Exam AWS Certified Solutions Architect - Professional SAP-C02 topic 1 question 98 discussion

C. Create a new customer-managed prefix list in the security team’s AWS account. Populate the customer-managed prefix list with all internal CIDR ranges. Share the customer-managed prefix list with the organization by using AWS Resource Access Manager. Notify the owner of each AWS account to allow the new customer-managed prefix list ID in their security groups. This solution meets the requirements with the least amount of operational overhead as it requires the security team to create and maintain a single customer-managed prefix list, and share it with the organization using AWS Resource Access Manager. The owners of each AWS account are then responsible for allowing the prefix list in their security groups, which eliminates the need for the security team to manually notify each account owner when changes are made. This solution also eliminates the need for a separate AWS Lambda function in each account, reducing the overall complexity of the solution.

masetromain is ChatGPT and might have outdated answers since it doesnt know aws latest update to services

Human cost is major overhead. I will go A. This is one time setup.

Centralised management and standard use case for prefix lists and RAM

Option C

C - basic RAM use case

Typical use case for RAM. It is the typical question that leads you to the solution without even finishing reading the question.

KEYWORD = AWS Resource Access Manager Then C

operational overhead

Prefix lists + RAM

Prefix lists + Resource Access Manager RAM is the solution.

Clearly

Create a new customer-managed prefix list in the security team’s AWS account

https://docs.aws.amazon.com/vpc/latest/userguide/managed-prefix-lists.html

C is correct. The prefix list is managed by security team and shared with other accounts. Other accounts can directly use it.
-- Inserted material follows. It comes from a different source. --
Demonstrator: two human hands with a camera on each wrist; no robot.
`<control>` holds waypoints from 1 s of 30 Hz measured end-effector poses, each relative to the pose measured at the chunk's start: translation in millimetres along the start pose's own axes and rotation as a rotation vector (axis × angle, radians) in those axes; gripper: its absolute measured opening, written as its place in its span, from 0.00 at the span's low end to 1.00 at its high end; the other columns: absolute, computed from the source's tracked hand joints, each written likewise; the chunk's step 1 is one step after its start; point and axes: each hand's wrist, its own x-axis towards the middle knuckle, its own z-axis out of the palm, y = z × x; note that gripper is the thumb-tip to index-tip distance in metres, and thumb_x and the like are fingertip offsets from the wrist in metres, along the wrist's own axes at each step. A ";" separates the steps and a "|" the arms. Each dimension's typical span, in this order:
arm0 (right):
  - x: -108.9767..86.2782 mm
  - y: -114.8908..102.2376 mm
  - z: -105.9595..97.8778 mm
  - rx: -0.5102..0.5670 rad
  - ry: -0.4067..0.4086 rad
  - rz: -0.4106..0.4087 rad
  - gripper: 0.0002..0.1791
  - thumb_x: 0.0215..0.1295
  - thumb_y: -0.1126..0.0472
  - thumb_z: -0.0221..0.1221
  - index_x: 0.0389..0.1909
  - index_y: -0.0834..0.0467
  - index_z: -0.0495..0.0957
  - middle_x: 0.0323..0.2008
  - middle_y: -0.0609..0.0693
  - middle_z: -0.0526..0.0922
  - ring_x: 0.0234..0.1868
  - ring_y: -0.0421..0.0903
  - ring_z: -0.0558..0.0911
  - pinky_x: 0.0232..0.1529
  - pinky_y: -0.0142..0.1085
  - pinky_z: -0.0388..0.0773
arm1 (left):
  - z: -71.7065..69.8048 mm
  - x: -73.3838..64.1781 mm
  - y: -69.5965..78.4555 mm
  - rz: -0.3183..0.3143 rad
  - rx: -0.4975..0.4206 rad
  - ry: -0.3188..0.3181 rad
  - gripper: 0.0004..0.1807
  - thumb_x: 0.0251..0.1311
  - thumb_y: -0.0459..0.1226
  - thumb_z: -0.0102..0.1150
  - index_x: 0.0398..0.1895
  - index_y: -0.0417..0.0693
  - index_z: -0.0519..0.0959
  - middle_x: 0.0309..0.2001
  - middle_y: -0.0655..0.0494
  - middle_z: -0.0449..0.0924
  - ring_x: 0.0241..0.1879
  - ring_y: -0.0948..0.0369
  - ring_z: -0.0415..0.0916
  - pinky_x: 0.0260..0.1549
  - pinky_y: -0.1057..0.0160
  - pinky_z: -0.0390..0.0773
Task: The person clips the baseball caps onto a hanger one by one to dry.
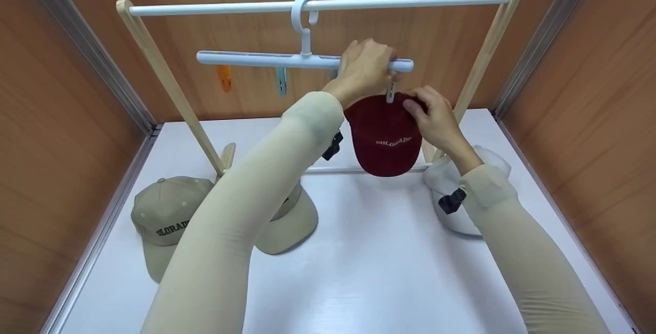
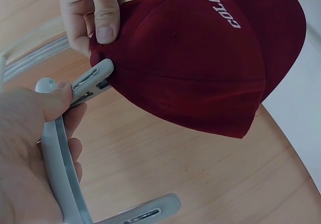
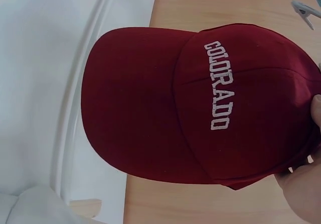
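A dark red cap (image 1: 387, 139) lettered COLORADO hangs brim down below the right end of a pale blue clip hanger (image 1: 256, 60). My left hand (image 1: 365, 67) reaches over the hanger bar and pinches the upper end of a grey clip (image 2: 93, 81). The clip's other end meets the top of the cap's crown. With thumb and fingers, my right hand (image 1: 435, 119) holds the crown just right of the clip. In the right wrist view, the brim and white lettering face the camera, and only part of my right hand shows at the edge.
The hanger hooks over the white rod (image 1: 410, 2) of a wooden-legged rack. An orange clip (image 1: 224, 78) and a teal clip (image 1: 281, 81) hang from its left half. Two khaki caps (image 1: 169, 206) (image 1: 294, 221) lie at left on the white table (image 1: 348, 272); white caps (image 1: 451, 185) lie at right.
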 end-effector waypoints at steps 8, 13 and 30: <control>0.9 -2.2 1.0 0.058 0.012 0.065 0.11 0.81 0.60 0.57 0.53 0.62 0.82 0.48 0.52 0.81 0.46 0.40 0.76 0.46 0.32 0.73 | -0.3 0.9 0.0 0.003 -0.006 0.004 0.16 0.75 0.49 0.62 0.56 0.52 0.86 0.48 0.58 0.88 0.45 0.61 0.74 0.54 0.58 0.71; 1.4 -3.0 3.2 0.065 0.027 0.079 0.12 0.81 0.60 0.57 0.54 0.62 0.82 0.49 0.51 0.81 0.47 0.41 0.76 0.48 0.32 0.72 | -0.2 -0.1 -1.3 0.004 -0.011 0.005 0.17 0.76 0.49 0.62 0.57 0.52 0.86 0.48 0.57 0.88 0.44 0.61 0.74 0.54 0.58 0.71; 1.9 -2.0 4.6 0.063 -0.051 0.145 0.14 0.84 0.56 0.54 0.55 0.61 0.79 0.49 0.54 0.80 0.47 0.44 0.77 0.46 0.31 0.76 | 3.3 -0.7 -4.2 0.005 0.001 0.017 0.18 0.74 0.50 0.64 0.54 0.48 0.87 0.42 0.55 0.87 0.41 0.59 0.72 0.51 0.58 0.73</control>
The correct answer is D. Option D creates an IAM role in each account in the organization which grants permissions to update security groups. Then, it deploys an AWS Lambda function in the security team’s AWS account, this lambda function is able to assume the IAM roles in each account and update the security groups with the new IP CIDR ranges. This solution allows the security team to easily distribute and update the common set of IP CIDR ranges across all accounts with minimal operational overhead. Option A, uses an SNS topic, where the security team would need to notify all account owners every time an update is made to the allow list and would require the developers in each account to run a Lambda function which updates the security group. This solution would require a lot of manual work, and is not automated.